Domanda

If I don't use strict; the following code works fine and prints out "alice":

assign_name();
print_name();

sub assign_name {
    $name = "alice";
}

sub print_name {
    print $name;
}

However when I do use strict; then I know I'll have to declare the variable before using it. I read somewhere I should use our instead of my to declare a global variable. So I had the following:

use strict;
use warnings;

assign_name();
print_name();

sub assign_name {
    our $name = "alice";
}

sub print_name {
    print $name;   # This is line 12.

}

And then I get the following error:

Variable "$name" is not imported at test.pl line 12.
Global symbol "$name" requires explicit package name at test.pl line 12.
Execution of test.pl aborted due to compilation errors.

Please help.

È stato utile?

Soluzione

Just declare the variable where both subs can see it.

use strict;
use warnings;

my $name;

assign_name();
print_name();

sub assign_name {
    $name = "alice";
}

sub print_name {
    print $name;
}

(There's no reason to use our here!)

Altri suggerimenti

I know this is beyond the scope of your question, and ikegami's answer answers it nicely, still I think there is more to be said. If you have functions that are mean to change package-scoped variables, likely you could do better rewriting those variables as object attributes.
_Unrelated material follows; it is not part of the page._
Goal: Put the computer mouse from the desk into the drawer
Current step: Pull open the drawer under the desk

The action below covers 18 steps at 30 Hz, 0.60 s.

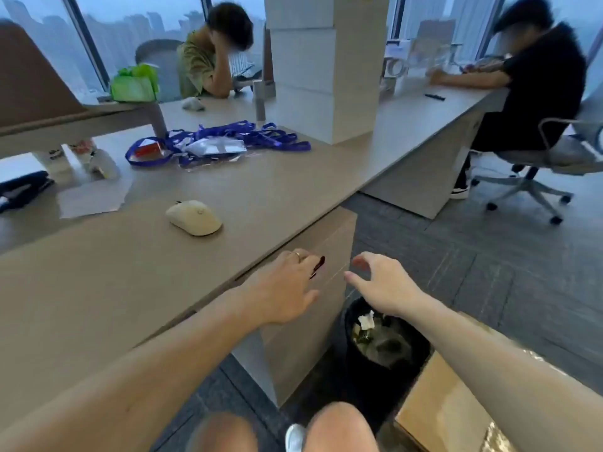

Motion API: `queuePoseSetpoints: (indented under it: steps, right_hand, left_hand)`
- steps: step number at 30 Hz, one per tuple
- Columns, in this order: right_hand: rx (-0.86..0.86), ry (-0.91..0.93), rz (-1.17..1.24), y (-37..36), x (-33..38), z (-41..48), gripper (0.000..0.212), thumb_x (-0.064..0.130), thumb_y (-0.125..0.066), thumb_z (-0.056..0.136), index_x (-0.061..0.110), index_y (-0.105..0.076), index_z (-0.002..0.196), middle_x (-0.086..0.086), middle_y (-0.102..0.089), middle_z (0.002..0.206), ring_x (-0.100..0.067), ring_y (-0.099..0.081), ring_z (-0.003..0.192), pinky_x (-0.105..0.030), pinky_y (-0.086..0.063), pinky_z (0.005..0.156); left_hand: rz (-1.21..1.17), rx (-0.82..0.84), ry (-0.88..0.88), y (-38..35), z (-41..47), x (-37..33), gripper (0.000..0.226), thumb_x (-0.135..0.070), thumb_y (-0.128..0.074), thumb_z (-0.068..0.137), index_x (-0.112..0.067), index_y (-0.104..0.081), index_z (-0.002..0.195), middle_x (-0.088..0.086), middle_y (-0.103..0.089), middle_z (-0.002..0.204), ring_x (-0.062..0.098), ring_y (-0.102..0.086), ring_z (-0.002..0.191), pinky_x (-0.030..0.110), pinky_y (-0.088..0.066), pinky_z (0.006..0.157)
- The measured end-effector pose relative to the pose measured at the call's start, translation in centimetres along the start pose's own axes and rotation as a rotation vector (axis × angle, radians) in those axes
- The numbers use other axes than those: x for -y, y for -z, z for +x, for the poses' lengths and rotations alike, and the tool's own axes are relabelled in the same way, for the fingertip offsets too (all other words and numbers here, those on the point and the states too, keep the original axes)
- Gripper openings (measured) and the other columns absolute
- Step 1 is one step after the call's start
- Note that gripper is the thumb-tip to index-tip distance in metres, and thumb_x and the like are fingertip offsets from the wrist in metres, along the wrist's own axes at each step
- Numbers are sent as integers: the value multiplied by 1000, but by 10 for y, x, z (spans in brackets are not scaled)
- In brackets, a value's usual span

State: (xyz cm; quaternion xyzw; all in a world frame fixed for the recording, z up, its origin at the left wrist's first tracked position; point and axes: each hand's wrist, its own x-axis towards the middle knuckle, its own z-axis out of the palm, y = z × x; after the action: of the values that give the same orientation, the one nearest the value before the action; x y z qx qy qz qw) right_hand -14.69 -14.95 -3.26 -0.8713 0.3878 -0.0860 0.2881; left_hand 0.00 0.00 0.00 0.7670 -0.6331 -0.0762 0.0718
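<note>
From the head camera, the cream computer mouse (pixel 194 217) is seen lying untouched on the desk (pixel 98 288), well apart from both hands. The left hand (pixel 280 288) is reached to the shut drawer (pixel 329 256), fingers at its dark handle (pixel 318 266). The right hand (pixel 381 283) is held empty beside it, fingers loosely curled apart, above a black wastebasket (pixel 385 340).

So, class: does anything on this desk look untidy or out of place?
Yes. A tangle of blue lanyards sprawls in a loose heap mid-desk, and a sheet of paper lies askew near the left edge. The mouse sits neatly.
</note>
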Motion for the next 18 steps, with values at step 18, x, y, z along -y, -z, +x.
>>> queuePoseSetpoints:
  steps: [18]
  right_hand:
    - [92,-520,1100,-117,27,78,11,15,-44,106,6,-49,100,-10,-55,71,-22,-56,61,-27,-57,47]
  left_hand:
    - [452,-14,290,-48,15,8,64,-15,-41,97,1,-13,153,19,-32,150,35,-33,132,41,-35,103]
In Perl we can do that using Moose.

#!/usr/bin/env perl

use strict;
use warnings;

{ # proper use of scoping, h/t tchrist

  package Person;

  use Moose;
  use namespace::autoclean; # recommended

  has 'name' => ( is => 'rw', isa => 'Str', required => 1);

  __PACKAGE__->meta->make_immutable; # recommended

}

my $person = Person->new( name => 'Joel' );
$person->name( 'Adam' ); # change name

print $person->name . "\n";

In this example we make a name attribute, we can set it during object construction, then change it or view it using accessor methods. The data that would have been global, in this case the name, is then contained inside the object's internal data. This allows different parts of your code to reuse that same logic without worrying about the state of that global data.

You should declare the global variable upper :

use strict;
use warnings;

my $name;

assign_name();
print_name();

sub assign_name {
    $name = "alice";
}

sub print_name {
    print $name;   # This is line 12.